Tuesday, February 9, 2016

Debugging Neutron Networking in XenServer [feedly]

Debugging Neutron Networking in XenServer
// Latest blog entries

One of the tasks I was assigned was to fix the code preventing XenServer with Neutron from working properly. This configuration used to work well, but the support was broken when more and more changes were made in Neutron, and the lack of a CI environment with XenServer hid the problem. I began getting XenServer with Neutron back to a working state by following the outline in the Quantum with Grizzly blog post from a few years ago. It's important to note that with the Havana release, Quantum was renamed to Neutron, and we'll use Neutron throughout this post. During my work, I needed to debug why OpenStack images were not obtaining IP addresses.
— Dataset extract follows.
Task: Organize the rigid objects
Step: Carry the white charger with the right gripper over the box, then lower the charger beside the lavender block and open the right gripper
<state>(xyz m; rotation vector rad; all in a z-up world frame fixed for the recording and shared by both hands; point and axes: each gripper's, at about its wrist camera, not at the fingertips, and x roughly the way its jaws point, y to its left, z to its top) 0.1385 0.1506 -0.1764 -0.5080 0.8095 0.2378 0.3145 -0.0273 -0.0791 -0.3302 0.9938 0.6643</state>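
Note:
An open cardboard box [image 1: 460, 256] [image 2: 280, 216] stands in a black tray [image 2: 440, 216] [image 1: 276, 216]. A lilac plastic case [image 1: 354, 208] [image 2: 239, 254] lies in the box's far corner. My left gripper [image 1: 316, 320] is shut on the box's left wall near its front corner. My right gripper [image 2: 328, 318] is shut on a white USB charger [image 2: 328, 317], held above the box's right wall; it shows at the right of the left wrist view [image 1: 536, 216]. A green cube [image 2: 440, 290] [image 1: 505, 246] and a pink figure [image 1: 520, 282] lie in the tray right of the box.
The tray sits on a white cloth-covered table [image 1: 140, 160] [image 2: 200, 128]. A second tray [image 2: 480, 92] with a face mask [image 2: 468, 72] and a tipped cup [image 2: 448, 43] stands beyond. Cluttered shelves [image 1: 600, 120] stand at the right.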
This blog post covers the workflow I used, and I hope you'll find it helpful.


  • XenServer: 6.5
  • OpenStack: September 2015 master code
  • Network: ML2 plugin, OVS driver, VLAN type
  • Single Box installation

I had made some changes in the DevStack script to let XenServer with Neutron to be installed and run properly. The following are some debugging processes I followed when newly launched VMs could not get an IP from Neutron DHCP agent automatically.

Brief description of the DHCP process

When guest VMs are booting, they will try to send DHCP request broadcast message within the same network broadcast domain and then wait for a DHCP server's reply. In OpenStack Neutron, the DHCP server, or DHCP agent, is responsible for allocating IP addresses. If VMs cannot get IP addresses, our first priority is to check whether the packets from the VMs can be received by the DHCP server.




Dump traffic in Network Node

Since I used DevStack with single box installation, all OpenStack nodes reside in the same DomU (VM). Perform the following steps

1. Check namespace that DHCP agent uses

In the DevStack VM, execute:

    sudo ip netns

The output will look something like this:


Note: qdhcp-xxx is the namespace for the DHCP agent

2. Check interface DHCP agent uses for L3 packets

In the DevStack VM, execute:

    sudo ip netns exec \
qdhcp-49a623fd-c168-4f27-ad82-946bfb6df3d7 ifconfig

The results will look something like the following, and the "tapYYYY" entry is the one we care about.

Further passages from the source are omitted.